Write out, word for word, only the data from its first line to the line containing "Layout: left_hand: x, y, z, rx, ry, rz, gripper".
** Working data follows **
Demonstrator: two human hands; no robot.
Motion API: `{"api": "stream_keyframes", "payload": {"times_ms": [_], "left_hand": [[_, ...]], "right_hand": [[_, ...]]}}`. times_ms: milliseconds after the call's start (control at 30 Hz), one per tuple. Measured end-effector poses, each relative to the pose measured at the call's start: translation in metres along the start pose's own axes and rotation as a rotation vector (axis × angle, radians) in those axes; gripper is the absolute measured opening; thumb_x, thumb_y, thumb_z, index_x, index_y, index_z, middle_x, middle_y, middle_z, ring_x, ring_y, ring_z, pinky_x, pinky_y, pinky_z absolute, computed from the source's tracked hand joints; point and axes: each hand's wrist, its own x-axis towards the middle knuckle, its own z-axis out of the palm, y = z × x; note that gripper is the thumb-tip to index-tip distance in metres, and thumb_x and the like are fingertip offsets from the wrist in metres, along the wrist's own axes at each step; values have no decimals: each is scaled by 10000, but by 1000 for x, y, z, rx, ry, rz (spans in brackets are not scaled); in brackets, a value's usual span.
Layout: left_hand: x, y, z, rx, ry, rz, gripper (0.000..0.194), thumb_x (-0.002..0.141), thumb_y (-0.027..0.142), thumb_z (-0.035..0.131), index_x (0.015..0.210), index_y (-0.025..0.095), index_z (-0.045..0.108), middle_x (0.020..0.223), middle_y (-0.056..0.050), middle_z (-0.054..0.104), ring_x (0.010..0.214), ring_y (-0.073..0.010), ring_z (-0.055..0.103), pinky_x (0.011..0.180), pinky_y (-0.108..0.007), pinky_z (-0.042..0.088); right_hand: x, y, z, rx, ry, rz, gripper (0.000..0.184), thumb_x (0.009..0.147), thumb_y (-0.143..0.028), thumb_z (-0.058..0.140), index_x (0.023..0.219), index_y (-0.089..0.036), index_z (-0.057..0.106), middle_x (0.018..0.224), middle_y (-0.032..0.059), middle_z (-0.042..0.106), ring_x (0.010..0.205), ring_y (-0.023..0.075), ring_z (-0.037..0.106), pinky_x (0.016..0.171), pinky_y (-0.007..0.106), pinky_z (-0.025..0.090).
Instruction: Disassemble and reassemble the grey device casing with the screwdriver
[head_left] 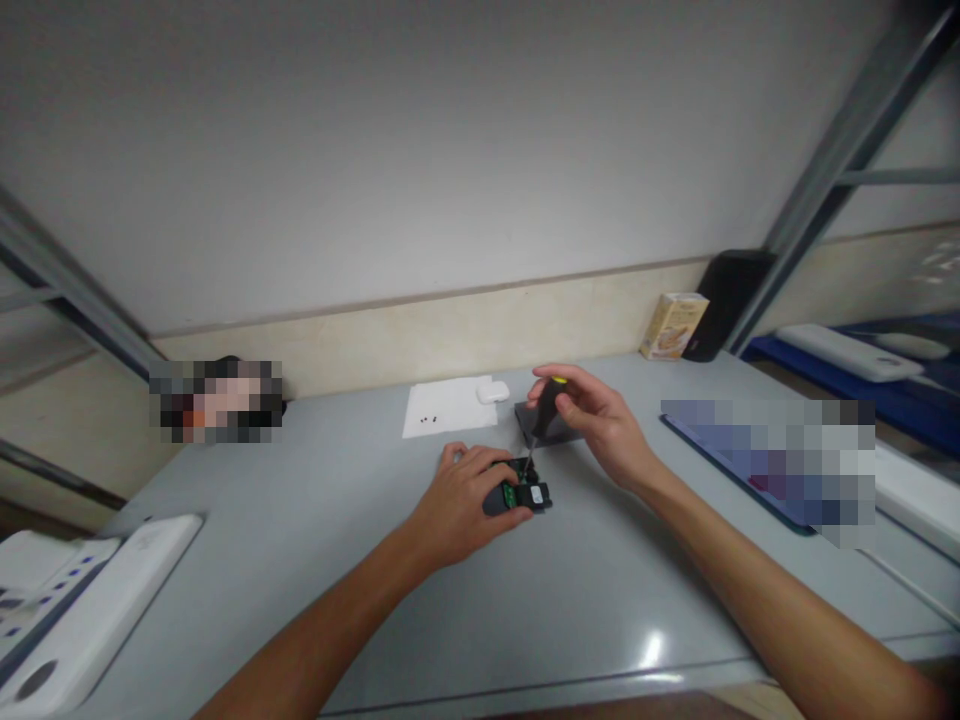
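My left hand (469, 500) is closed around a small black device (536, 495) with green circuit board showing, pinning it to the grey table. What kind of device it is I cannot tell. In my right hand (600, 420) is a screwdriver (547, 408) with a dark handle and a yellow end. It tilts slightly, and its tip meets the device's upper part. Behind the device lies a dark flat box or pad (559, 430), partly covered by the right hand. A white sheet of paper (450, 400) lies farther left, with several tiny black pieces, perhaps screws, on it.
A white rounded case (493, 391) sits on the paper's right edge. At the back right stand a yellow carton (675, 325) and a black object (727, 300). A tablet-like panel (735, 465), partly blurred out, lies right. White flat items (127, 590) occupy the left edge.
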Motion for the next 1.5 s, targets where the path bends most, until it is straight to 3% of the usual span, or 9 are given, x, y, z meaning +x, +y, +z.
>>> {"api": "stream_keyframes", "payload": {"times_ms": [200, 367, 533, 700, 867, 1067, 1233, 1400, 1500], "left_hand": [[0, 1, 1, -38, 13, -43, 315, 867, 428, 763, 1052, 239, 592, 1245, -31, 699, 1166, -251, 613, 1019, -428, 282], [1, 3, 0, -53, 13, -56, 363, 862, 403, 770, 1138, 263, 580, 1226, -15, 704, 1149, -247, 615, 1015, -423, 286], [1, 4, -2, -62, 8, -48, 395, 866, 390, 769, 1189, 284, 568, 1263, -4, 694, 1180, -249, 601, 1018, -420, 291], [2, 3, -1, -61, -1, -48, 442, 868, 396, 771, 1241, 303, 553, 1293, 15, 685, 1185, -241, 598, 1020, -418, 292], [1, 2, 1, -60, 14, -54, 431, 852, 405, 781, 1208, 290, 567, 1278, 8, 693, 1179, -250, 605, 1027, -425, 297], [3, 3, 0, -57, 15, -88, 401, 827, 401, 797, 1135, 268, 579, 1228, 0, 702, 1168, -255, 613, 1027, -432, 314], [3, 3, 3, -83, 32, -115, 415, 784, 394, 836, 1091, 270, 588, 1172, 13, 715, 1126, -253, 633, 1008, -437, 332], [2, 0, 9, -155, 92, -172, 447, 746, 336, 872, 1091, 286, 592, 1241, 28, 695, 1160, -240, 622, 1030, -425, 345], [2, -1, 10, -186, 98, -192, 487, 718, 319, 896, 1098, 294, 592, 1238, 31, 693, 1169, -243, 614, 1032, -422, 350]], "right_hand": [[0, 1, 0, -28, 55, -18, 192, 880, -383, 736, 1006, -242, 702, 972, 43, 681, 909, 214, 641, 820, 354, 526], [1, 0, 0, 85, -27, 14, 253, 954, -354, 636, 1191, -278, 680, 1150, 60, 694, 1057, 238, 654, 929, 398, 504], [0, -2, 0, -27, 51, -36, 131, 884, -356, 738, 952, -245, 719, 1020, 43, 683, 935, 212, 639, 838, 349, 514], [1, -1, 0, 59, -46, -11, 217, 974, -345, 611, 1150, -259, 704, 1092, 66, 709, 1017, 234, 658, 919, 400, 505], [-1, -7, 6, -123, -22, -166, 124, 923, -334, 698, 1007, -254, 742, 1099, 69, 670, 1042, 225, 619, 873, 356, 505], [-12, -18, 17, -179, -146, -124, 276, 1023, -366, 527, 1241, -276, 670, 1169, 81, 680, 1112, 248, 622, 944, 413, 494], [-12, -18, 21, -301, -10, -256, 125, 924, -355, 695, 979, -245, 721, 1060, 77, 640, 1024, 245, 614, 928, 408, 484], [-9, -10, 13, -184, -51, -128, 246, 1033, -334, 504, 1232, -280, 640, 1108, 66, 673, 1054, 235, 630, 937, 406, 486], [-8, -6, 12, -252, -9, -190, 213, 979, -370, 608, 1161, -270, 656, 1194, 78, 631, 1159, 254, 579, 1000, 417, 452]]}}
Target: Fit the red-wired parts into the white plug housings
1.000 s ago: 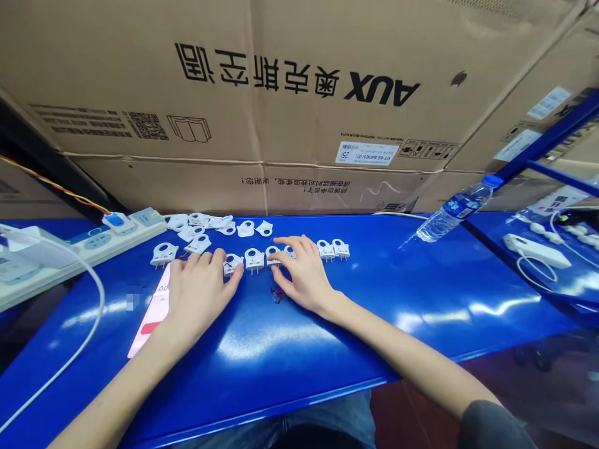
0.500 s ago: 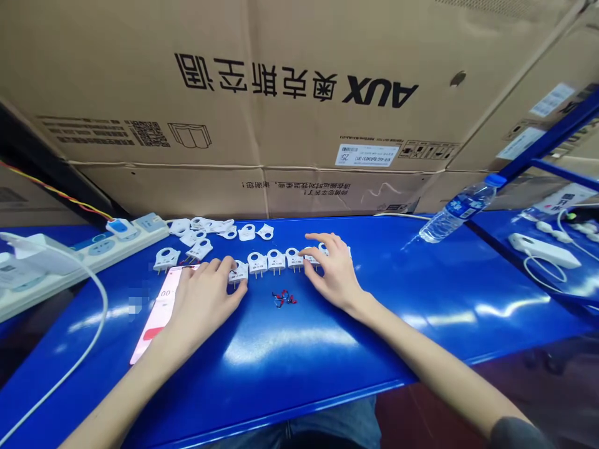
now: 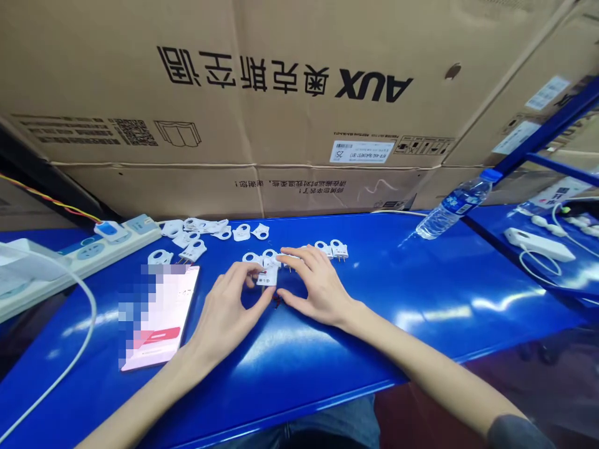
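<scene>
My left hand [image 3: 224, 305] pinches a white plug piece [image 3: 267, 277] with a round ring on top, between thumb and fingers. Close by on the right, my right hand [image 3: 322, 284] has thumb and fingers apart with nothing visible between them; its fingertips are beside the held piece. Behind both hands runs a row of similar two-pin plugs [image 3: 339, 250], partly covered by my right fingers. Small red and black wires [image 3: 277, 300] lie under my right thumb, mostly hidden. More white ringed plug pieces [image 3: 241, 232] are heaped at the back left.
A phone [image 3: 163, 318] lies left of my left hand. Farther left are a white power strip [image 3: 91, 251] and a loose white cable [image 3: 88, 330]. A water bottle [image 3: 453, 209] stands tilted at the back right. A large cardboard box [image 3: 281, 125] walls off the blue table's [image 3: 299, 386] back.
My left hand has moved right, lifting the end plug piece from the row and uncovering the phone. My right hand has shifted left and down toward it.
</scene>
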A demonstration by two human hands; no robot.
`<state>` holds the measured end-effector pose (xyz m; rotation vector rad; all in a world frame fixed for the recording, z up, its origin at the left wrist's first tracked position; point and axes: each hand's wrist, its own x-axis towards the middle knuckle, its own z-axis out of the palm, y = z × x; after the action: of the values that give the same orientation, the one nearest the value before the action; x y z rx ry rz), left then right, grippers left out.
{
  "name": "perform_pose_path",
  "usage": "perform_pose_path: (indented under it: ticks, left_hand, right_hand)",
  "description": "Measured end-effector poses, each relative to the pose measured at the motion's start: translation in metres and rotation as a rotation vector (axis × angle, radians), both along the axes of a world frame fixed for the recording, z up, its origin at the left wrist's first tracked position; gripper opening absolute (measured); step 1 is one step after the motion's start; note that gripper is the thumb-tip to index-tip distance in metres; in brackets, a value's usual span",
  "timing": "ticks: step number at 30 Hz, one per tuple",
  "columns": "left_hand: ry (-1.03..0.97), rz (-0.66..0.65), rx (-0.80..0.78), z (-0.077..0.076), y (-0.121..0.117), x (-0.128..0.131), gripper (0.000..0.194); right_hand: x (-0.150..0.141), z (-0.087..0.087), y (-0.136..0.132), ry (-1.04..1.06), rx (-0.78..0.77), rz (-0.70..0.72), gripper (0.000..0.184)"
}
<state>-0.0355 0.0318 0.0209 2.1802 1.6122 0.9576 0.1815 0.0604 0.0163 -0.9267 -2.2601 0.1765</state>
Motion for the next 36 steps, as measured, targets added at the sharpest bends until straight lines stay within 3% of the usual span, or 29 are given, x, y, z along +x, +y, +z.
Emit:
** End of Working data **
(Reply to the task)
Demonstrator: two human hands; no robot.
Motion API: `{"api": "stream_keyframes", "payload": {"times_ms": [_], "left_hand": [[_, ...]], "right_hand": [[_, ...]]}}`. times_ms: milliseconds after the call's start (control at 30 Hz), one per tuple. Measured end-effector poses, each relative to the pose measured at the call's start: translation in metres along the start pose's own axes and rotation as a rotation vector (axis × angle, radians) in those axes; gripper is the absolute measured opening; thumb_x, thumb_y, thumb_z, index_x, index_y, index_z, middle_x, middle_y, middle_z, ring_x, ring_y, ring_z, pinky_x, pinky_y, pinky_z absolute, computed from the source's tracked hand joints; point and axes: each hand's wrist, its own x-axis towards the middle knuckle, its own z-axis out of the palm, y = z × x; note that gripper is the thumb-tip to index-tip distance in metres, and thumb_x and the like are fingertip offsets from the wrist in metres, along the wrist's own axes at each step; values have no decimals: each is scaled by 10000, but by 1000 for x, y, z, rx, ry, rz (spans in brackets are not scaled); in brackets, a value's usual span.
Layout: left_hand: x, y, z, rx, ry, rz, gripper (0.000..0.194), thumb_x (-0.002..0.141), thumb_y (-0.027..0.142), thumb_z (-0.035..0.131), index_x (0.015..0.210), index_y (-0.025..0.095), index_z (-0.045..0.108), middle_x (0.020..0.223), middle_y (-0.056..0.050), middle_z (-0.054..0.104), ring_x (0.010..0.214), ring_y (-0.073..0.010), ring_z (-0.055..0.103), pinky_x (0.011..0.180), pinky_y (-0.108..0.007), pinky_z (-0.042..0.088); right_hand: x, y, z, rx, ry, rz, gripper (0.000..0.184), thumb_x (0.009..0.147), thumb_y (-0.143..0.028), thumb_z (-0.058..0.140), index_x (0.023..0.219), index_y (-0.089..0.036), index_z (-0.057..0.106), middle_x (0.018..0.224), middle_y (-0.032..0.059), middle_z (-0.042..0.106), ring_x (0.010..0.205), ring_y (-0.023..0.075), ring_z (-0.037..0.106), pinky_x (0.016..0.171), pinky_y (-0.007..0.106), pinky_z (-0.025..0.090).

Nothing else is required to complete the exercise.